Chedgy Edmund C P, Douglas James, Wright Jonathan L, Seiler Roland, van Rhijn Bas W G, Boormans Joost, Todenhöfer Tilman, Dinney Colin P, Collins Colin C, Van der Heijden Michiel S, Black Peter C
Department of Urologic Sciences, University of British Columbia, Vancouver, British Columbia, Canada.
Department of Urologic Sciences, University of British Columbia, Vancouver, British Columbia, Canada; Department of Urology, University Hospital Southampton, UK.
Urol Oncol. 2016 Oct;34(10):469-76. doi: 10.1016/j.urolonc.2016.05.012. Epub 2016 Jun 15.
Bladder cancer is a leading cause of morbidity and mortality. Despite recent advances in understanding its molecular biology, the 5-year survival for muscle-invasive disease (muscle-invasive bladder cancer [MIBC]) remains approximately 50%. Although neoadjuvant chemotherapy (NAC) offers an established 5% absolute survival benefit at 5 years, only the 40% of patients with a major tumor response appear to benefit. There remains, therefore, a critical unmet need for predictive markers to determine which patients are best managed with NAC, as well as for novel targeted therapies to overcome resistance to NAC.

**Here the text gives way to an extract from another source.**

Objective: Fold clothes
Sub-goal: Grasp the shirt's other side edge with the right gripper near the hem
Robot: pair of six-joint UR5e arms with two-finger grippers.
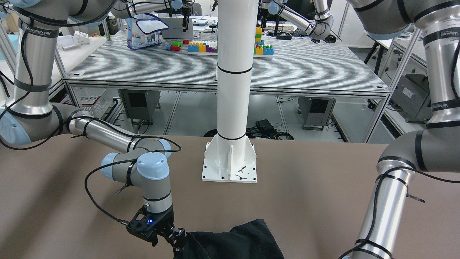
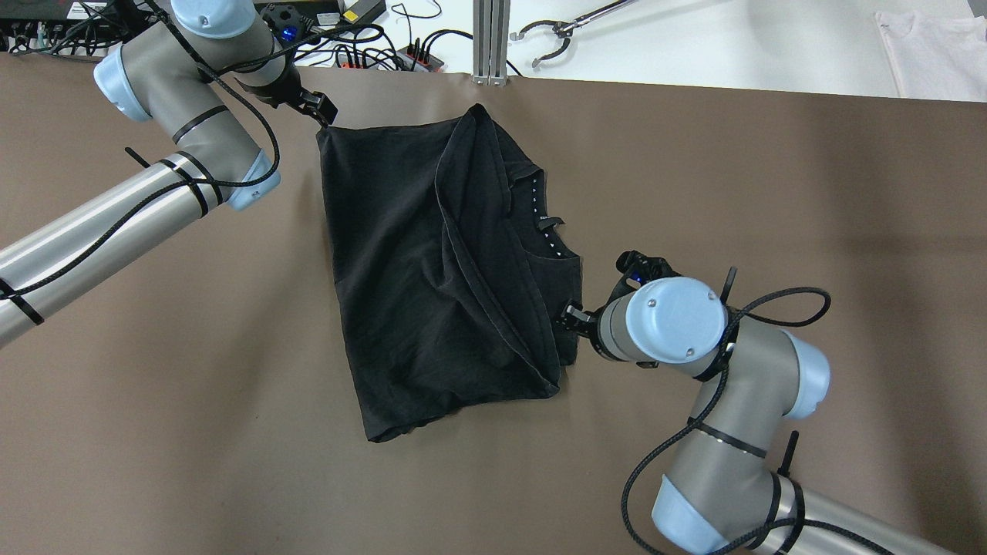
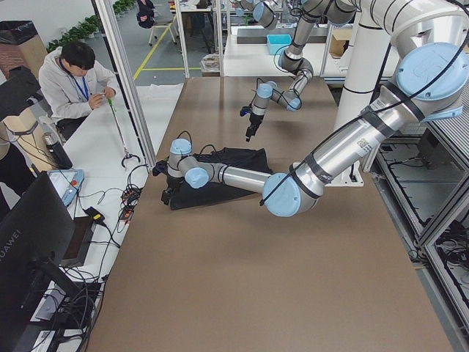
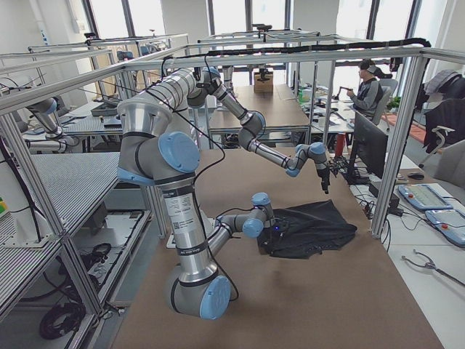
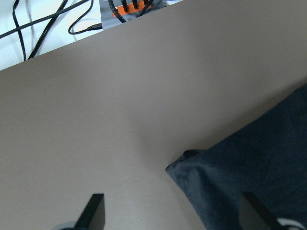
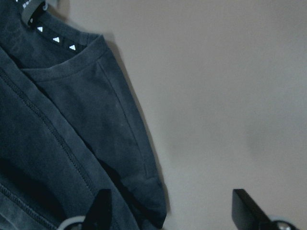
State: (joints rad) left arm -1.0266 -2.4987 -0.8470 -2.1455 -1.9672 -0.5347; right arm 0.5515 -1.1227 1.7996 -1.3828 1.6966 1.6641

The NAC paradigm offers the optimal clinical context for developing precision therapy for MIBC. Abundant tissue is available for analysis before NAC in all patients and after NAC in patients with residual MIBC. Technologic advances have enabled next-generation sequencing and gene expression microarray analysis of routinely collected and even archived tissue specimens. These technologies provide a foundation for the identification of markers of chemoresistance and for the development of rational cotargeting strategies.
Modern computational methods allow for some measure of target validation, which can be enhanced by the use of patient-derived primary xenografts (PDX). These PDX can be established at the time of radical cystectomy after NAC if there is residual MIBC. By the time a patient recurs clinically, candidate drugs targeting specific molecular changes in the patient tumor and corresponding PDX would have been tested in the PDX model, and only the most efficacious drug(s) would be administered to the patient. Liquid biopsies in the form of circulating tumor DNA and circulating tumor cells allow noninvasive longitudinal monitoring of the molecular landscape of an advanced tumor as it is being treated with successive courses of systemic therapy.
These tools combined form the foundation of an evidence-based precision oncology strategy for MIBC.
膀胱癌是发病和死亡的主要原因。尽管在了解其分子生物学方面取得了最新进展,但肌肉浸润性疾病(肌肉浸润性膀胱癌[MIBC])的5年生存率仍约为50%。尽管新辅助化疗(NAC)在5年时可带来5%的绝对生存获益,但似乎只有40%出现主要肿瘤反应的患者从中受益。因此,对于确定哪些患者最适合接受NAC治疗的预测标志物以及克服对NAC耐药的新型靶向治疗,仍存在关键的未满足需求。
NAC模式为开发MIBC的精准治疗提供了最佳临床背景。所有患者在接受NAC之前以及残留MIBC患者在接受NAC之后都有大量组织可用于分析。技术进步使得对常规收集甚至存档的组织标本进行下一代测序和基因表达微阵列分析成为可能。这些技术为识别化疗耐药标志物和制定合理的联合靶向策略奠定了基础。
现代计算方法可对靶点进行一定程度的验证,使用患者来源的原发性异种移植(PDX)可增强验证效果。如果存在残留MIBC,可在NAC后的根治性膀胱切除术时建立这些PDX。当患者临床复发时,针对患者肿瘤和相应PDX中特定分子变化的候选药物已在PDX模型中进行了测试,只有最有效的药物才会给予患者。以循环肿瘤DNA和循环肿瘤细胞形式进行的液体活检可在晚期肿瘤接受连续全身治疗过程中对其分子格局进行无创纵向监测。
这些工具结合起来构成了MIBC循证精准肿瘤学策略的基础。